WHAT TO WORK ON: Output the lines from the one containing "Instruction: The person" through the last line of the material below, exactly; please do not include pictures.

—————

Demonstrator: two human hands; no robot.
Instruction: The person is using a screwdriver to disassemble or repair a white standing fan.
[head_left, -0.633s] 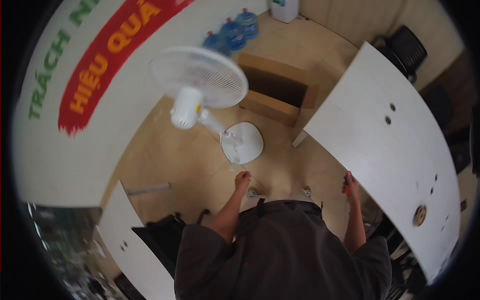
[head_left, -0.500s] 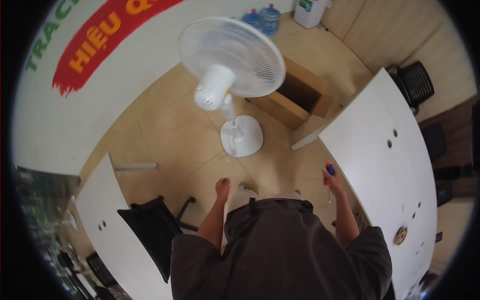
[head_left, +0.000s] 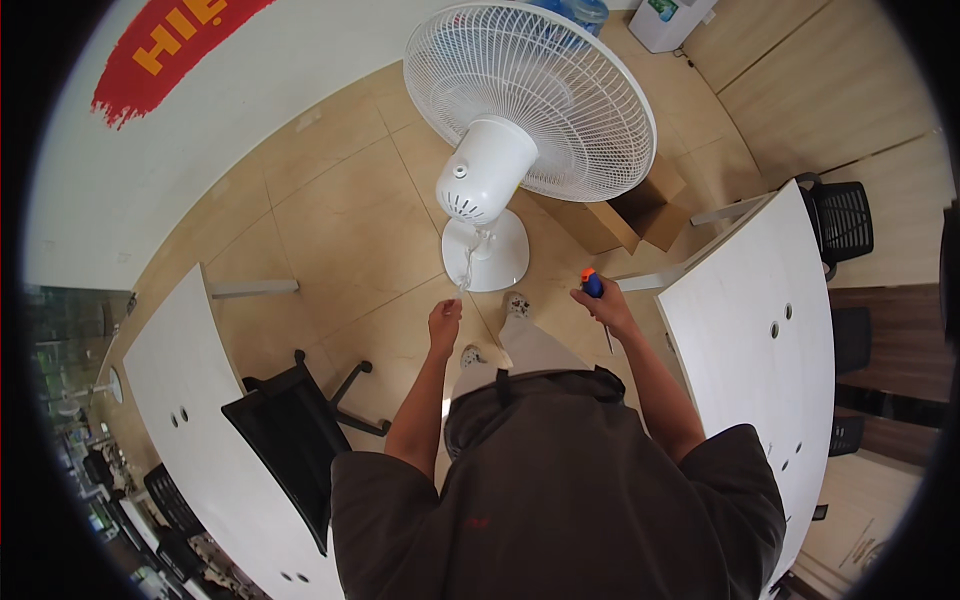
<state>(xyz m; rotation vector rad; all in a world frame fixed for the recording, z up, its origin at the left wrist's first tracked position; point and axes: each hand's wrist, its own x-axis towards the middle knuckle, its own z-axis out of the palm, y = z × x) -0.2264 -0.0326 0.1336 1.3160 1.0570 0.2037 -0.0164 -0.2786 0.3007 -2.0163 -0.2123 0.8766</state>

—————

ANSWER:
Instruction: The person is using a screwdriver to disassemble or repair a white standing fan.
[head_left, -0.633s] 
[head_left, -0.500s] 
[head_left, +0.000s] 
<state>(xyz m; rotation vector rad; all in a world frame fixed for the recording, z up, its origin at the left wrist's first tracked position; point and axes: each hand's wrist, its own x-axis towards the middle knuckle, its own z-axis out of the palm, y = z × x) -0.2264 -0.0326 0.1336 1.3160 1.0570 0.2037 -0.0164 -0.2786 0.3007 -2.0163 -0.2123 0.8766</state>

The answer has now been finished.